Work item – Without omitting anything, write out the listing below precisely.

Data segment –
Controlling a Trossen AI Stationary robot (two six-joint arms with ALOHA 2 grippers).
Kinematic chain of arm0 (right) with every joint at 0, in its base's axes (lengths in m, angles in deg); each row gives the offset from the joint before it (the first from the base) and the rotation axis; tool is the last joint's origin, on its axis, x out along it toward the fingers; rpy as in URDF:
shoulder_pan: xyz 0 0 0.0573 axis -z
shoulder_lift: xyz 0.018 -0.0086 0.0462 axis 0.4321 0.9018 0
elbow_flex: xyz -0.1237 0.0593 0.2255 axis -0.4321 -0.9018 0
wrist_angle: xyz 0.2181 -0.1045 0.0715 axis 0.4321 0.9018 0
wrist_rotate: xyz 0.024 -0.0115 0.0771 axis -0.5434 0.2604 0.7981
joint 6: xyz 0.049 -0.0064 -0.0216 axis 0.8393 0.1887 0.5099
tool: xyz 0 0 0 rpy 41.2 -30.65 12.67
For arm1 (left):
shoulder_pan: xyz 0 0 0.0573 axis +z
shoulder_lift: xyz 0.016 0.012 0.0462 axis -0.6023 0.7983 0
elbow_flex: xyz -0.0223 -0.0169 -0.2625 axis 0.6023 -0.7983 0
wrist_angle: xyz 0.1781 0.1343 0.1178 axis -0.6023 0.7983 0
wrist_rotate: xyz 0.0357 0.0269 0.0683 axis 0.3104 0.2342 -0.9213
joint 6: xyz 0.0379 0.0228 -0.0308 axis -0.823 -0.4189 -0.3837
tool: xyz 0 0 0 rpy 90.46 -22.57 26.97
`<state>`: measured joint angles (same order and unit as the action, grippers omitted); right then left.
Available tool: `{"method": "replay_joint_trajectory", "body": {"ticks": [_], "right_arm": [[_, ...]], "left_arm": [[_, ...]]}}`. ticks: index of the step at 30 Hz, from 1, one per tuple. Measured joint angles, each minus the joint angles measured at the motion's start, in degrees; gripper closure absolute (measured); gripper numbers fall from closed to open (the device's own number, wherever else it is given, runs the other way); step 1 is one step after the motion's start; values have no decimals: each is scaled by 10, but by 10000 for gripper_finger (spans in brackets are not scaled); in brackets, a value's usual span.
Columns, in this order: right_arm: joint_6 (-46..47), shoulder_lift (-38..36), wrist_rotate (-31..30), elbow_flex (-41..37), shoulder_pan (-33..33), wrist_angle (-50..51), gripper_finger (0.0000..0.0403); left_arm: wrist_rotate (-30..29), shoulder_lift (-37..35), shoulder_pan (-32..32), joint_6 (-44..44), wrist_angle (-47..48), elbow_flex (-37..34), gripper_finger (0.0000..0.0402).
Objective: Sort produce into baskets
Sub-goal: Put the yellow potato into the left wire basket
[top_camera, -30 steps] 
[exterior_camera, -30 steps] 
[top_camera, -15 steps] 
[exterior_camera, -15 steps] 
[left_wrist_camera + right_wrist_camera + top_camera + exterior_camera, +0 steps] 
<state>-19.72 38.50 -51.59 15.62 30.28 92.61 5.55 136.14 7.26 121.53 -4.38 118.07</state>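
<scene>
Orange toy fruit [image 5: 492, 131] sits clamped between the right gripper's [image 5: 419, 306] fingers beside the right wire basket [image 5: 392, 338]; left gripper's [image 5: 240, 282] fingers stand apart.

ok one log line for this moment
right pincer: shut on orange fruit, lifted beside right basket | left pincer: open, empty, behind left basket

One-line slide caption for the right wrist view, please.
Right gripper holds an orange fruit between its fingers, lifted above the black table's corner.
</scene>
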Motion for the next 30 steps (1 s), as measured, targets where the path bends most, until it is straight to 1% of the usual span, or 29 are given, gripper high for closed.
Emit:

Result of the task –
Controlling a Trossen AI Stationary robot (two six-joint arms with ALOHA 2 grippers).
Kinematic chain of arm0 (right) with every joint at 0, in its base's axes (lengths in m, angles in deg); each row gives the offset from the joint before it (the first from the base) and the rotation axis; tool is the last joint's origin, on its axis, x out along it toward the fingers; rpy as in URDF:
shoulder_pan: xyz 0 0 0.0573 axis -z
shoulder_lift: xyz 0.018 -0.0086 0.0462 axis 0.4321 0.9018 0
elbow_flex: xyz -0.1237 0.0593 0.2255 axis -0.4321 -0.9018 0
wrist_angle: xyz 0.2181 -0.1045 0.0715 axis 0.4321 0.9018 0
wrist_rotate: xyz 0.024 -0.0115 0.0771 axis -0.5434 0.2604 0.7981
joint 6: xyz 0.049 -0.0064 -0.0216 axis 0.8393 0.1887 0.5099
tool: xyz 0 0 0 rpy 41.2 -30.65 12.67
For arm1 (left):
shoulder_pan: xyz 0 0 0.0573 axis +z
shoulder_lift: xyz 0.016 0.012 0.0462 axis -0.6023 0.7983 0
elbow_flex: xyz -0.0223 -0.0169 -0.2625 axis 0.6023 -0.7983 0
wrist_angle: xyz 0.1781 0.1343 0.1178 axis -0.6023 0.7983 0
wrist_rotate: xyz 0.0357 0.0269 0.0683 axis 0.3104 0.2342 -0.9213
joint 6: xyz 0.0379 0.0228 -0.0308 axis -0.823 -0.4189 -0.3837
tool: xyz 0 0 0 rpy 90.46 -22.57 26.97
`<state>`: measured joint angles (same order and unit as the action, grippers omitted); right then left.
Available tool: `{"method": "replay_joint_trajectory", "body": {"ticks": [_], "right_arm": [[_, ...]], "left_arm": [[_, ...]]}}`. ticks: index of the step at 30 Hz, from 1, one per tuple. Measured joint angles, each minus the joint angles measured at the motion's start, in degrees; gripper closure absolute (measured); gripper numbers fall from closed to open (the device's own number, wherever else it is given, runs the other way); step 1 is one step after the motion's start; values have no decimals: each is scaled by 10, but by 10000 for gripper_finger (spans in brackets are not scaled); in brackets, a value's usual span.
Columns, in this order: right_arm: joint_6 (-46..47), shoulder_lift (-38..36), wrist_rotate (-31..30), elbow_flex (-41..37), shoulder_pan (-33..33), wrist_angle (-50..51), gripper_finger (0.0000..0.0403); left_arm: wrist_rotate (-30..29), shoulder_lift (-37..35), shoulder_pan (-32..32), joint_6 (-44..44), wrist_angle (-47..48), elbow_flex (-37..34), gripper_finger (0.0000..0.0402).
Objective: Sort produce into baskets
Sub-goal: Put the yellow potato into the left wire basket
[top_camera, -30 steps] 
[exterior_camera, -30 steps] 
[top_camera, -15 steps] 
[exterior_camera, -15 steps] 
[left_wrist_camera + right_wrist_camera + top_camera + exterior_camera, +0 steps] 
<state>-19.72 38.50 -51.59 15.62 30.28 92.61 5.55 136.14 7.26 121.53 -4.38 118.07</state>
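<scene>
Orange toy fruit [image 5: 492, 131] sits clamped between the right gripper's [image 5: 419, 306] fingers beside the right wire basket [image 5: 392, 338]; left gripper's [image 5: 240, 282] fingers stand apart.

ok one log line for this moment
right pincer: shut on orange fruit, lifted beside right basket | left pincer: open, empty, behind left basket

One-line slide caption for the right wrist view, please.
Right gripper holds an orange fruit between its fingers, lifted above the black table's corner.
</scene>
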Motion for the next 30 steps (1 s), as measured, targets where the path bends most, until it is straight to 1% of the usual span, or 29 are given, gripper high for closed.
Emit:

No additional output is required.